Schon um 7 Uhr Früh gehe ich nachschauen und höre zu meiner größten Freude, dass Wilna genommen ist. Die Deutschen sind schon ein gutes Stück über die Stadt hinaus gerückt und am linken Flügel, wo der Russe eine neue starke Front zu bilden sucht, wird mit Gewaltmärschen immer mehr herum gegriffen. Das heißt Krieg führen! Natürlich fehlt es nicht an Kritikern: Slamecka und Kageneck, mit dem ich wieder eine Debatte wegen meines Optimismus habe. - An das 4. Armeekommando ergeht die Aufforderung über den Zustand der Armee und über die Auffassung der Lage ungeschminkt zu berichten, natürlich auch Generalstabsoffizier nach vorne zu senden! Spät, zu spät. Und das Oberkommando muss sich selbst bei der Nase nehmen; von uns hätte schon vor einer Woche, ja vor zwei Wochen jemand nach Luck gehört. Nach der Zustimmung Falkenhayns, dass unser OK die Befehle an Linsingen erteilt und, dass sein Auftrag zu lauten hat, er habe das weitere Vordringen des Nordflügels der russischen Streitkräfte südlich des Pripjatj zu verhindern, ergeht von Linsingen ein Befehl an die 4. Armee. Er sagt der Armee zuerst, welche Streitkräfte der Russen sie gegenüber hat, betont, dass diese Streitkräfte schon geschlagen wurden und daher keine Widerstandskraft mehr haben, ermahnt zu Selbstvertrauen der Truppe und der Führer und gibt seine Absicht bekannt, den rechten Flügel des Feindes anzugreifen. Hiezu will Linsingen die deutschen Divisionen in starken Märschen nach Süden vorführen; die 4. Armee habe zu seiner Verfügung 3 Divisionen hinter ihrem linken Flügel bereitzustellen. Sie meldete alsbald, dass dies nur möglich sei, wenn ihr das XVII. Korps unterstellt werde; dies geschieht hierauf. Bei Luck bezieht die Armee eine brückenkopfartige Stellung, etwa 20 km ausgedehnt, von 4 Divisionen besetzt. Die Divisionen haben sehr schlechte Stände; trotz Einreihung der Marschbataillone im allgemeinen 6 - 7000 Mann. Verlässlicher Nachricht zufolge greift der Russe an; trotzdem glaube ich, dass Linsingen Recht behalten wird mit seiner Auffassung, dass die ganze russische Operation nur einer jener lokalen Stöße ist, die den Zweck haben, den ganzen Rückzug zu verschleiern und zu decken.

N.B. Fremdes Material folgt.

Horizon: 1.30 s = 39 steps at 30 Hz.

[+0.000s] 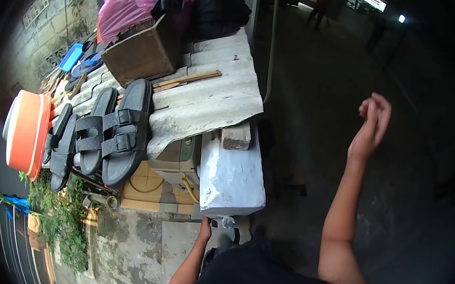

Auf dem südwestlichen Kriegsschauplatze nur Erfreuliches: Der Angriff bei Flitsch scheint endgültig und mit sehr großem Verlust der Italiener abgeschlagen zu sein. Sonst keine wesentlichen Ereignisse. Verfasse einen Befehl, dass uns das Kommando Südwest über klimatische Verhältnisse, Wegsamkeit und Gangbarkeit des südwestlichen Kriegsschauplatzes von nun an stets zu unterrichten hat. Man weiß ja nicht: Es kann jeden Augenblick losgehen, da die politischen Entwicklungen und die militärischen Entwicklungen auf dem Balkan nicht abzusehen sind. Vielleicht spielen die Serben nicht mit; wer weiß auch, wie Wilna in Russland wirken wird.